▶ [Your objective]:
For the word "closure", state the number of lines in the data that contain it, and nothing else.
===== Records supplied =====
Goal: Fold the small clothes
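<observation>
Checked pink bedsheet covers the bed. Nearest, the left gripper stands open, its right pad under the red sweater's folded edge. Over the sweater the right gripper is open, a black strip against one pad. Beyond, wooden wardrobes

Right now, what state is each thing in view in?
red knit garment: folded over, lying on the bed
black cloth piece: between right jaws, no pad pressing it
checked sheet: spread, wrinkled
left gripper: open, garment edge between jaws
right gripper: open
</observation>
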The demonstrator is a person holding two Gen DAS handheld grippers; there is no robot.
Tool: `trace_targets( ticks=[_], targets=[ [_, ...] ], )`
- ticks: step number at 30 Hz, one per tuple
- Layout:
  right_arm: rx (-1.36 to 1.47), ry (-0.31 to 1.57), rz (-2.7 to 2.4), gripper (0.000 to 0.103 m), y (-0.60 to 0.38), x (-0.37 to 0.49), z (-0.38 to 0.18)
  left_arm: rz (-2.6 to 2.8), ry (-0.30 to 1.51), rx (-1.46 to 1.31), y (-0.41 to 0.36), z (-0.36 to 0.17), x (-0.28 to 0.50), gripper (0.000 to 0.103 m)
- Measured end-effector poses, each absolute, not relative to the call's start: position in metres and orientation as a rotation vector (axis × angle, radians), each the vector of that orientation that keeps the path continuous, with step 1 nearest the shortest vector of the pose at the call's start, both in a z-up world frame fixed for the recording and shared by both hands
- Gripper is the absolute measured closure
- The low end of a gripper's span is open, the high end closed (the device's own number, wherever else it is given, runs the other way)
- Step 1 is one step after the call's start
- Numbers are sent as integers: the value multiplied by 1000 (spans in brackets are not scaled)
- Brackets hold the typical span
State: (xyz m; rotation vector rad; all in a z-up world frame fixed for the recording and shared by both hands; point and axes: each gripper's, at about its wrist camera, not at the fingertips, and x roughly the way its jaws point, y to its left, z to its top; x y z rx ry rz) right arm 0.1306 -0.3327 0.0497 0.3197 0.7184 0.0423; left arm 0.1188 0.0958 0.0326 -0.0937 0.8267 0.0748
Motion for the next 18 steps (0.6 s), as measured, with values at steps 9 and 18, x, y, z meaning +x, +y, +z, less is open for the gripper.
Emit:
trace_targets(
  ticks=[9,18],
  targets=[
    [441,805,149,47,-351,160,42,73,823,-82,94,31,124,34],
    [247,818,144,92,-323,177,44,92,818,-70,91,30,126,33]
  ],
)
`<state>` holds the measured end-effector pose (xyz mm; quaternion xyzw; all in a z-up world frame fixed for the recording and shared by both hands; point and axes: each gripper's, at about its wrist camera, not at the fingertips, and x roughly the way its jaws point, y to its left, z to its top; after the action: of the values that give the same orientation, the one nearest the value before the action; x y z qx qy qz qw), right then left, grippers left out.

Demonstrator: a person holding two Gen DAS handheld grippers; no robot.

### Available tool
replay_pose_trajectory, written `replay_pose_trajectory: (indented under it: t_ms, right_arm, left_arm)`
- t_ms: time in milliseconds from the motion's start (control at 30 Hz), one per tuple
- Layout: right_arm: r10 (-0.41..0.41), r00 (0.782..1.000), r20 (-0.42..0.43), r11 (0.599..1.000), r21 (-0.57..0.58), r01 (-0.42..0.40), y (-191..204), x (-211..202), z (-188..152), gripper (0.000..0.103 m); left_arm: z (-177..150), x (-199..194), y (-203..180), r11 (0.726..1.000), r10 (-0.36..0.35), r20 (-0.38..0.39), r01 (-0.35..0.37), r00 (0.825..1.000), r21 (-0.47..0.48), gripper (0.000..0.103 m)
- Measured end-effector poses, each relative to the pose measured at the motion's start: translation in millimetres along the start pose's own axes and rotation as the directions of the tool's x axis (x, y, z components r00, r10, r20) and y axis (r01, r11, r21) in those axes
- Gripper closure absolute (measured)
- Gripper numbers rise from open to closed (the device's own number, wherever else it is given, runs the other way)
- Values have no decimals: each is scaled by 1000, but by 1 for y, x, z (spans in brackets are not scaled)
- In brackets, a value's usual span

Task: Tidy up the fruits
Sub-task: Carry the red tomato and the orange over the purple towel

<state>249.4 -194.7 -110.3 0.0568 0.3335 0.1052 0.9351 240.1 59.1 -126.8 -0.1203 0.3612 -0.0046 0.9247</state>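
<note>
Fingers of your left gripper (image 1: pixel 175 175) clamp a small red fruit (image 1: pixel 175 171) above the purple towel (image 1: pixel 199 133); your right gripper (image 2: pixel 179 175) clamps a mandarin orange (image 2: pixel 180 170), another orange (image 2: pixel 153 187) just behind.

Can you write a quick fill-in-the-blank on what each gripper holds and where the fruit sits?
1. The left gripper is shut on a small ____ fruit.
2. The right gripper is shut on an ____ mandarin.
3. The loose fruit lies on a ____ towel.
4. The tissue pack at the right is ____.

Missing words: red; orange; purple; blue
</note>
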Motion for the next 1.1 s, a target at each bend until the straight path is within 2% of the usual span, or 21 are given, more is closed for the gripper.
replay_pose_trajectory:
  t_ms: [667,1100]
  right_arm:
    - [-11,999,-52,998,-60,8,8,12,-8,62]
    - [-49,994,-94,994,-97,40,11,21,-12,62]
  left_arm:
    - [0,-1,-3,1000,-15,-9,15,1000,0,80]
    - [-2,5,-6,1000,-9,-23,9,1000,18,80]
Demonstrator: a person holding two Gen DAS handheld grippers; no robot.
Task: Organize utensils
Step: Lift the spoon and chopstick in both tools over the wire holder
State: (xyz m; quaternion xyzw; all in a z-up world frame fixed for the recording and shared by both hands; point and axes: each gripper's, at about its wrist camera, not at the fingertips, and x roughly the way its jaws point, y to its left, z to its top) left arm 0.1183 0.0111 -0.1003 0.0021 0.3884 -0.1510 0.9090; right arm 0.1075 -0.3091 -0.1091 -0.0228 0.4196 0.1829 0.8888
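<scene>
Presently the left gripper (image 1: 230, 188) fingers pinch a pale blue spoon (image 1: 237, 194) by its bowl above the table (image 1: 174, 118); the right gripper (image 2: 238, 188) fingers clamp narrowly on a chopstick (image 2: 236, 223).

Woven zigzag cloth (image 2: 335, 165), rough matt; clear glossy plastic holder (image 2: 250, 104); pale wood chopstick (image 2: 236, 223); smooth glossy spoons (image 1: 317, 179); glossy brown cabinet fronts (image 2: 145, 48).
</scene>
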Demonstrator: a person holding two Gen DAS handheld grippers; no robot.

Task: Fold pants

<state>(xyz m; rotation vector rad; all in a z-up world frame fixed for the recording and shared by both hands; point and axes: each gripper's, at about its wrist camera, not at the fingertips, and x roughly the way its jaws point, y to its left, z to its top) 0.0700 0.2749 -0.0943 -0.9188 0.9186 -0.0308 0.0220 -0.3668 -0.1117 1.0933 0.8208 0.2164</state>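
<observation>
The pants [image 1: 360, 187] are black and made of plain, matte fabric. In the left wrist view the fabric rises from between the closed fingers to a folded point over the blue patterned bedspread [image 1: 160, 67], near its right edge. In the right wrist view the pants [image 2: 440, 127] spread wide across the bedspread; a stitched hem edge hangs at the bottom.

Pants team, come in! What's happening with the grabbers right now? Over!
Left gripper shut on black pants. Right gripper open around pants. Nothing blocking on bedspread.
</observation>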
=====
▶ [Solution to the problem]:
2